Americans learned this a couple of years ago when inflation was running at double-digit levels while money market mutual funds were paying 16 and 17 percent, giving people a 5 to 6 percent real return on their savings. Now, with even more places to get good yields, they're learning it again.

Even though inflation has been kept under 5 percent all year, yields of 8 to 9 percent are commonplace, and returns of 10 percent are also available. At the same time, yields on municipal bonds have been rising to the 8 and 9 percent range, giving these tax-free investments an equivalent taxable return of 13 to 18 percent, depending on the individual's tax bracket.

The latest place for high returns opened up for business Oct. 1. It's the local bank or savings-and-loan association. Thanks to the Depository Institutions Deregulation Committee, the government agency that is overseeing - and hastening - the lifting of interest rate restrictions on deposits, the banks and S&Ls can set any maturity and pay any rate they want to on time deposits of more than 31 days.

The action was intended to give greater freedom to the market by letting the banks decide how many kinds of deposits they could handle. In most cases, the result is an even greater variety of maturities and yields that can be tailored to the depositors' needs and income. In addition to the traditional CDs, there are CDs by which you design the term (68 days, for example); CDs sold at a discount (you pay about $15,000 for a $20,000 CD and in a few years receive the full $20,000); and CDs by which you can open the account and add to it as you wish later.

Now it is possible to deposit a few thousand dollars, decide when you will need it back - to make next semester's college tuition payment, for example - and negotiate the interest rate with the bank or S&L. Many institutions, however , have set fairly narrow ranges for the interest they will pay.

Of course, whenever an industry is given a new arena to compete in, there can be some interesting wrinkles in the way it sells the products. Some banks, for example, are offering high ''come on'' rates to lure deposits. At Standard Federal Savings of Troy, Mich., you can get 13 percent by purchasing a one-year certificate for $2,500. That nice rate, however, is only paid for the first month; for the rest of the year, you get 10 percent. This is still not a bad return, as long as you read the fine print in the ad and know what you're getting.

You can, of course, get a better return if you are willing to leave your money in the bank longer. An ad for Cardinal Federal Savings of Cleveland invites you to ''lock in'' 12 percent for 10 years. The account works two ways: The 12 percent is indeed locked in, but so is the money. You should be sure any money deposited in this type of account won't be needed for some time. This type is aimed at people opening individual retirement accounts (IRAs).

At First Chicago, depositors are presented a menu under the headline ''The longer the term the more you earn.'' Interest rates range from 8.8 percent for 31 days to 11 percent for 31/2 years.
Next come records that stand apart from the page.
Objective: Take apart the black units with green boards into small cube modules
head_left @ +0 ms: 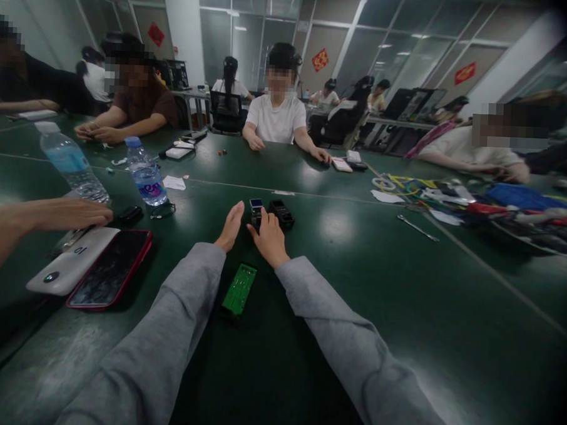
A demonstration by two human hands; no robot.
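Observation:
My left hand (pixel 231 226) is held on edge above the green table, its fingers straight and nothing in it. A short gap separates it from my right hand (pixel 270 238), whose thumb and fingers are spread. The right fingertips reach a small module with a blue-grey screen (pixel 256 203) and hide its lower part; whether they press on it I cannot tell. Just right of those fingers stands a black plastic housing (pixel 281 212) with openings in its face. Nearer to me, between my sleeves, lies a green circuit board (pixel 240 289).
At left, another person's hand (pixel 83 213) rests by a white device (pixel 74 263) and a red-cased phone (pixel 112 271). Two water bottles (pixel 147 175) stand behind. Rightward lie a wrench (pixel 417 228) and tangled cables (pixel 435 193). Other people sit around the table.

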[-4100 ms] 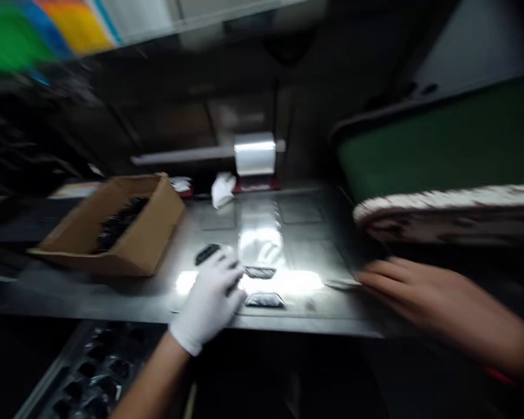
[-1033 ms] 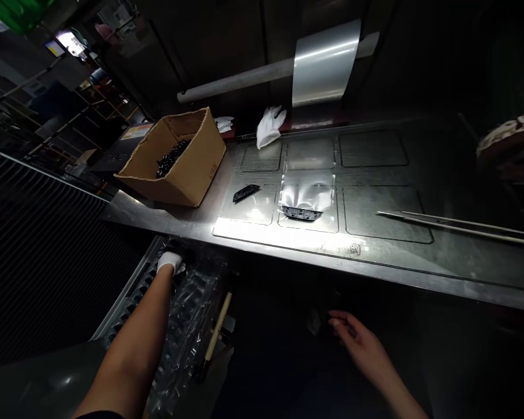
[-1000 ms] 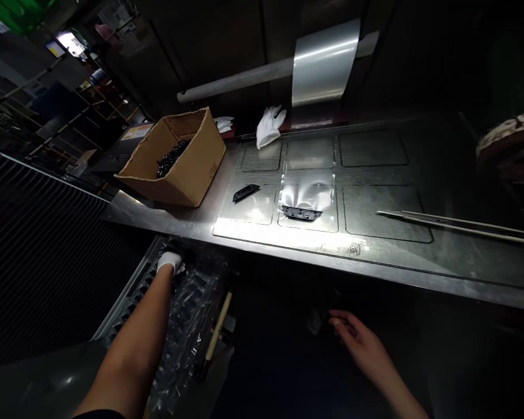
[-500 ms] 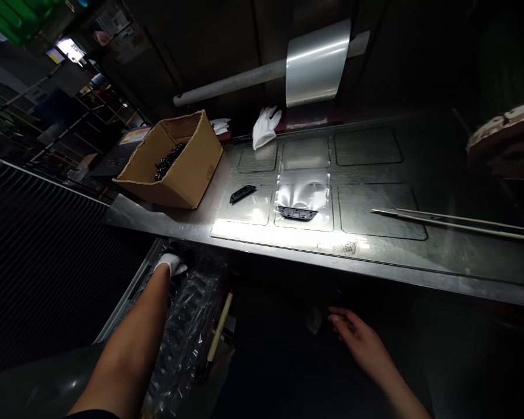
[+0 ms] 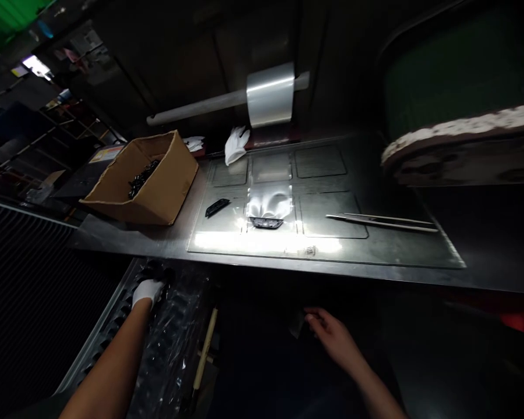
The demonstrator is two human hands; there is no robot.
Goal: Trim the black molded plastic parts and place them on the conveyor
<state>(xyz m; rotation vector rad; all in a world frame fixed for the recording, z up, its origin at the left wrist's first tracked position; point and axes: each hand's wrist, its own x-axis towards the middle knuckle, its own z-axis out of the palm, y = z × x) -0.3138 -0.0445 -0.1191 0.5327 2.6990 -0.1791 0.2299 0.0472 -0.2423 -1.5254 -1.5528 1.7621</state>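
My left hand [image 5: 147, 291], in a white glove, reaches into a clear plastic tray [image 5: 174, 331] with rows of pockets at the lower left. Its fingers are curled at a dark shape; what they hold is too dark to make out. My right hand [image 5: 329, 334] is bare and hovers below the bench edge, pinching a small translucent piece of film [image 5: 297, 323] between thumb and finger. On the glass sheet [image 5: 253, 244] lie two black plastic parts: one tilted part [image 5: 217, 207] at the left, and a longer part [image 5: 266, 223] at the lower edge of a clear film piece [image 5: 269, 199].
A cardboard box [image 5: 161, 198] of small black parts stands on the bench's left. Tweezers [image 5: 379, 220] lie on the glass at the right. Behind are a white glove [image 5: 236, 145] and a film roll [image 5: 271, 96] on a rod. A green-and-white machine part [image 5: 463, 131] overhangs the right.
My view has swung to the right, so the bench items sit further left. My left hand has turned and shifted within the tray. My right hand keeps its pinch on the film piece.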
All except the 31-day certificate have a minimum deposit of $1,000; that one requires $2,500. With compounding, the effective yield is slightly higher, but many banks are only compounding on an annual basis, not quarterly or monthly, which can reduce your return.

Not only are there many different rates in this new world of deregulated deposits, but the size of those deposits can also vary. One bank, for instance, may require a $2,500 deposit to get a 10 percent rate; another may ask for only

The new regulations, or the lack of them, have brought in new ways of earning competitive interest rates, but they have also brought back something old: the toaster, or more specifically, the premium. As if a wide variety of rates wasn't enough, many banks and S&Ls are giving away toasters, dishes, clocks, television sets, radios, and videocassette recorders to attract money. If you withdraw the money before you're supposed to, however, the bank will subtract the value of the premium from your account. And because the value of the premium is usually based on its full retail price, that could be a hefty deduction if you needed your money early. If it's a radio or TV you want, there's probably a better deal at a discount department store.

While the competition for your money is heavy now, it will probably be even heavier next month. After Dec. 1, there will be no minimum-balance requirements for money market or super NOW accounts, as long as they are used as IRAs. The $2 ,500 minimum balance on non-IRA deposits will remain.

Dec. 1 to April 15 is the busiest period for opening IRAs, and if the past is any guide, it will be high season for bank ads selling these retirement vehicles. Promotions will be heavy, interest rates and terms will be various and confusing, and claims of future riches will once again abound, although there may not be as many ads promising to make you a millionaire; most banks and S&Ls have seen the folly of those deceptive (in terms of purchasing power) advertisements.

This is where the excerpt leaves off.